**Data shown**
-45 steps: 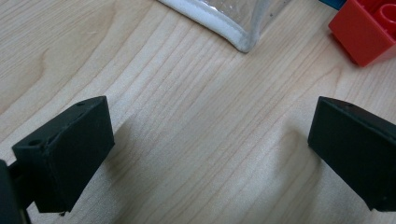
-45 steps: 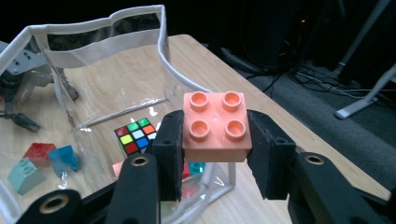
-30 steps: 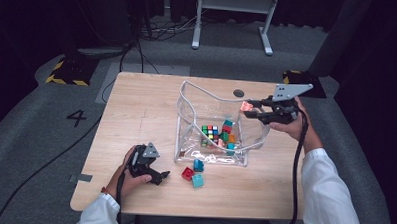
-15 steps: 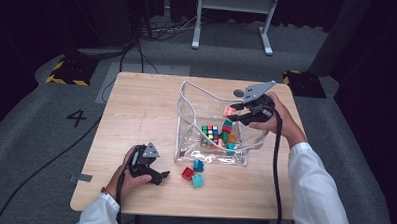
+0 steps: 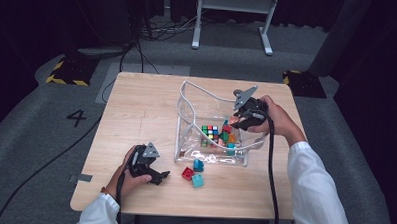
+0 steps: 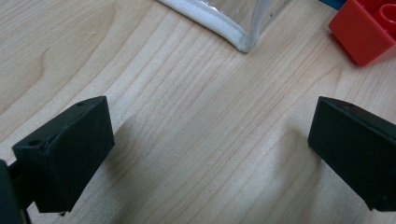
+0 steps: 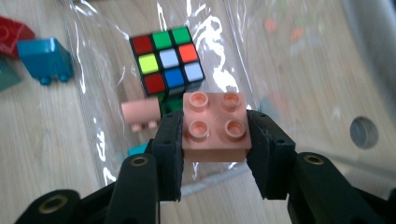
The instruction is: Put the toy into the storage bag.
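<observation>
I have the pale pink four-stud plastic brick [image 7: 215,126] pinched squarely between my right gripper's [image 7: 214,154] black jaws, studs up, pads flat on its two opposite sides. It hangs over the near lip of the clear soft plastic bag with the white-piped rim [image 5: 187,94], which is my landmark. To do this drop well, I judge I should carry the brick past that piping and fully inside the mouth before letting go, keeping it level so it falls onto bare film. Inside the bag, just beyond the brick, sits the multicoloured twist-puzzle cube [image 7: 166,58], with a small pink block [image 7: 140,112] beside it; I want to land short of those. The bag's walls sag, so the rim is the edge to watch. Outside the bag, near its front corner, lie a red brick [image 5: 187,173] and teal bricks [image 5: 198,180]. My left gripper [image 5: 157,174] rests on the light wooden table [image 5: 136,110] left of the bag, jaws spread wide, nothing between them.
</observation>
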Demonstrator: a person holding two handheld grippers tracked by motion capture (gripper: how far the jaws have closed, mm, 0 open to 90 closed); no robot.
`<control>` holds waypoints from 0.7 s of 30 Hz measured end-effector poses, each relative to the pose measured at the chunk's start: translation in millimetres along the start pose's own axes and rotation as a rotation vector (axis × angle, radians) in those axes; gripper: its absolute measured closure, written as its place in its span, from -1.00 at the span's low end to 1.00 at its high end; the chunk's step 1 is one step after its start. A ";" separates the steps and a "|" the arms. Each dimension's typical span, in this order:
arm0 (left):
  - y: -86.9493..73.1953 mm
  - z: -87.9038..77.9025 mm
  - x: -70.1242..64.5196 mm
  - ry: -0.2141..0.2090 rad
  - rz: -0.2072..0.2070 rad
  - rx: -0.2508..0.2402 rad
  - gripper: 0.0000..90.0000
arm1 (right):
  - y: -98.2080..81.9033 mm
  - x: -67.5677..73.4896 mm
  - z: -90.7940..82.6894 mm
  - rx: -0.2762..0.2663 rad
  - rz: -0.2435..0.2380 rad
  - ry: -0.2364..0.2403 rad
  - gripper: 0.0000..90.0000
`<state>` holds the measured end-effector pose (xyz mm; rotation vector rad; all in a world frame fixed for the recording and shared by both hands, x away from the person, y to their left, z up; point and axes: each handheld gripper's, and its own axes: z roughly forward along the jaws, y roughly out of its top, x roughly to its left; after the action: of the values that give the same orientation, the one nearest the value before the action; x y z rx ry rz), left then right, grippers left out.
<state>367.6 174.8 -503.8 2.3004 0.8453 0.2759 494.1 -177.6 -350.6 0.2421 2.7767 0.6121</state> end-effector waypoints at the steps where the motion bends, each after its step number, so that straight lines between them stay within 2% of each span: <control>1: 0.0 0.0 0.0 0.000 0.000 0.000 -0.99 | -2.9 0.3 -1.8 0.022 0.007 -0.001 0.31; 3: 0.0 0.0 0.0 0.000 0.000 0.000 -0.99 | -8.8 -0.4 -3.9 0.040 -0.001 0.009 0.31; 6: 0.0 0.1 0.0 0.000 0.000 0.000 -0.99 | -17.7 -1.5 -7.1 0.090 0.012 0.018 0.31; 8: 0.0 0.1 0.1 0.000 0.000 0.000 -0.99 | -23.8 -2.3 -11.7 0.101 0.013 0.024 0.31; 13: 0.0 0.0 0.0 0.000 0.000 0.000 -0.99 | -29.2 -0.5 -16.2 0.156 -0.001 -0.006 0.31; 21: 0.0 0.1 0.1 -0.001 0.000 0.000 -0.99 | -40.2 2.3 -23.8 0.077 0.022 -0.015 0.23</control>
<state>367.7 174.8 -503.8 2.3000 0.8452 0.2752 480.4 -222.2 -347.8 0.2921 2.7892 0.5074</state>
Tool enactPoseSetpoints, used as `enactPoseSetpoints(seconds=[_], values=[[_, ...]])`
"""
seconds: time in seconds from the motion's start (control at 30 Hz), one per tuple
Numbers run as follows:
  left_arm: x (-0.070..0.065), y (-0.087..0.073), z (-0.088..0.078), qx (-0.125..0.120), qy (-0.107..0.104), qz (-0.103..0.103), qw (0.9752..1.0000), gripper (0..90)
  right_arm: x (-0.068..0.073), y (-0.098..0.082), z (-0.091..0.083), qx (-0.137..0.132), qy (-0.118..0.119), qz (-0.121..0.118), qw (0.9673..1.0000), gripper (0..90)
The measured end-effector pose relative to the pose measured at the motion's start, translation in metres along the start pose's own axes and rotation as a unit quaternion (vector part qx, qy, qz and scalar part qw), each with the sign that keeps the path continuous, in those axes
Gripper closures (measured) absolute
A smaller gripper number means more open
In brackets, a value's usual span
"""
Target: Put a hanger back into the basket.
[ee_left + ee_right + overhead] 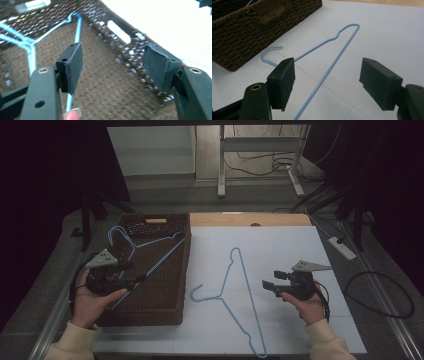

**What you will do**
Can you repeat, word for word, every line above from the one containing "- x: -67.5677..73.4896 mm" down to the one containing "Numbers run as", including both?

**Your solution**
  - x: -67.5677..73.4896 mm
  - z: -90.7940..82.6894 mm
  - rx: -0.2762..0.2663 rad
  - rz: -0.2435..0.2380 rad
  - ry: -0.2364..0.2403 rad
  - gripper: 0.0000..90.0000
`<state>` holds the measured end-effector pose (xyz mm; rotation vector rad; all in a world frame fixed for the recording and shared by both hands, x away from the person, y to their left, z up; point and axes: each handheld gripper's, and its own axes: z roughly forward along the jaws, y roughly out of its top, x roughly to its left; after the action: of the values that give the same orientation, the one nearest the value before the action; x y z rx ry rz), left then right, grippers left out.
<state>367.6 174.8 -503.8 2.3004 0.8453 0.2759 494.1 -177.6 -350.6 0.2421 2.7767 0.6121</state> end-effector waypoints at the steps where the motion bends, each after its step number, so that straight lines between them stay within 2% of each span: <control>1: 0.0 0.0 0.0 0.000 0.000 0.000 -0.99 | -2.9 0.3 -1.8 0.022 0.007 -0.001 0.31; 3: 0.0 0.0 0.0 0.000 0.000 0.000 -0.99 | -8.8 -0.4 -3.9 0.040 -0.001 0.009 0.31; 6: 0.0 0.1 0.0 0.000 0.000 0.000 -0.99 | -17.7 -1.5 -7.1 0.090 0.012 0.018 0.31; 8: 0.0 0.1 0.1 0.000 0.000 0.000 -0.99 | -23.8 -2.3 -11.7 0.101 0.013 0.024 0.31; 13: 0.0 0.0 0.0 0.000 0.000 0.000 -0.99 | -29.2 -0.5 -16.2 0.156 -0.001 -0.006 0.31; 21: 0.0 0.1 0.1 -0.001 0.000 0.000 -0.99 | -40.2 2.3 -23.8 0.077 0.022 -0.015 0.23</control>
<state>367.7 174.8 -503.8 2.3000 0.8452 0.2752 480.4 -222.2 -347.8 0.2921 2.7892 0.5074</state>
Tool enactPoseSetpoints, used as `enactPoseSetpoints(seconds=[_], values=[[_, ...]])`
"""
seconds: time in seconds from the motion's start (control at 30 Hz), one per tuple
Numbers run as follows:

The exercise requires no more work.